After his time as a graduate assistant coach was over, he spent one more season with the Lakers as an assistant coach before making a move to Cincinnati to begin his business career. The opportunity was in logistics as a Logistics Account Executive at TQL Total Quality Logistics. After a year in the role, he knew his strengths in science and passion for business should both be used.
This led him to Medpace in June 2021, where he currently works as a Project Coordinator while also serving as an assistant wrestling coach for La Salle High School in Cincinnati. This new role also allows him to spend more quality time with his wife, Aleeyse, a physical therapist. The couple was able to tie the knot in September 2020 in a ceremony in front of their friends and family.

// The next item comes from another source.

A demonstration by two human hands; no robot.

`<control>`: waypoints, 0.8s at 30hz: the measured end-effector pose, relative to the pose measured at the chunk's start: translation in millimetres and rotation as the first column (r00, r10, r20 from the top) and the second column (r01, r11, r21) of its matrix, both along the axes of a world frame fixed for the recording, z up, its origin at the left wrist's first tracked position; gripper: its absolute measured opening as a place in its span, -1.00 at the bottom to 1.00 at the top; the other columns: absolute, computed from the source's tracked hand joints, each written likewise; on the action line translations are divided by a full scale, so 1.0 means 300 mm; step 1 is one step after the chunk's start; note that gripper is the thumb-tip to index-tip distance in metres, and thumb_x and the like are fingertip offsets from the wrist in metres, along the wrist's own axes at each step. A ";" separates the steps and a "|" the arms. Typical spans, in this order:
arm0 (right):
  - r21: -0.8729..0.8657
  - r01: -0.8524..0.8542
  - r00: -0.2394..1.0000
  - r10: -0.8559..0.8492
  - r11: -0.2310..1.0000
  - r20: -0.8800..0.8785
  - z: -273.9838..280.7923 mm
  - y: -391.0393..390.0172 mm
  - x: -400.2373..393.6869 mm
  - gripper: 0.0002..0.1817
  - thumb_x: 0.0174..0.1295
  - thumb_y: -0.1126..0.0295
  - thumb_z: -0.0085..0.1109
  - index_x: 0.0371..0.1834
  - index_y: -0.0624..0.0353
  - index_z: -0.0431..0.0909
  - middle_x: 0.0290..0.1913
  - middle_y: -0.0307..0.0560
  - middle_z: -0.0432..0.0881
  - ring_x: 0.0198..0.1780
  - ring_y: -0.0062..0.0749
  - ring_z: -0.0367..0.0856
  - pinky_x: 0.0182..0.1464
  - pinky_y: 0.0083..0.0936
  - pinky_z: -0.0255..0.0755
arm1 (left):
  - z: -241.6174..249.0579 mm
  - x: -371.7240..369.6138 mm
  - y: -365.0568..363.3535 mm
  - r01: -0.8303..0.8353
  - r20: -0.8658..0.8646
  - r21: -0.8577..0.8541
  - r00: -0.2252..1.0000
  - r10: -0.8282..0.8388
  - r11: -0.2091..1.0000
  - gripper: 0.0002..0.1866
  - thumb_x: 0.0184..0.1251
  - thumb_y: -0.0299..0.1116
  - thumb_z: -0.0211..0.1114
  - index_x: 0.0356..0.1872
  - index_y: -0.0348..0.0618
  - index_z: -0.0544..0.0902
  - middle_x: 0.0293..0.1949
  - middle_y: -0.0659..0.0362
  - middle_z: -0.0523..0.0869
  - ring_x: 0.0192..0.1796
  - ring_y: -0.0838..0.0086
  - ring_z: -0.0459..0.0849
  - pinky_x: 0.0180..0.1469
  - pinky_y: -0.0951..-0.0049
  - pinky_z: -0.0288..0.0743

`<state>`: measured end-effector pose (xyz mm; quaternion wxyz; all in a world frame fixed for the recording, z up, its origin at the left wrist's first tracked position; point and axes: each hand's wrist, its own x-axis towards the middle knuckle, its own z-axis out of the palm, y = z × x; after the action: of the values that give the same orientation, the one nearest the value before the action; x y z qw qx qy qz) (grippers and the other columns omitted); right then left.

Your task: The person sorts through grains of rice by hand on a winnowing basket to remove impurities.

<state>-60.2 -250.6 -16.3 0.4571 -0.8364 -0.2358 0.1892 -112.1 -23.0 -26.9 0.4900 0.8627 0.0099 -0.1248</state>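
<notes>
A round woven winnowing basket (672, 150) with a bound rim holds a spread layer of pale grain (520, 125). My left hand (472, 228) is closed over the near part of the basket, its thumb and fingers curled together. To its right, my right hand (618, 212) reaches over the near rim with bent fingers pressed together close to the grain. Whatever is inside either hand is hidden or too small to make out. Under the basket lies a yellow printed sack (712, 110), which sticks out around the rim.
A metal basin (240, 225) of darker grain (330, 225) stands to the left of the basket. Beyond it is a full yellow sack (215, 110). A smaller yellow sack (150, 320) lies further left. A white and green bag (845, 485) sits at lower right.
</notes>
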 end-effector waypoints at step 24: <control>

“We were so grateful for that day,” Young said. “We have the most supportive friends and family who made it as great of a wedding as it could be for us.”
Now, as a young professional, a newlywed, and a high school coach, his life has changed in a lot of great ways as of late. He credits his parents Amy and Buddy Young, his high school soccer coach Phil Shenkel, his high school wrestling coach Eric Eddy, his youth wrestling coach Bill Burke, his club wrestling coaches Jason and Jack Locke, and his college wrestling coach Mike Wehler for making his journey to where he is today possible.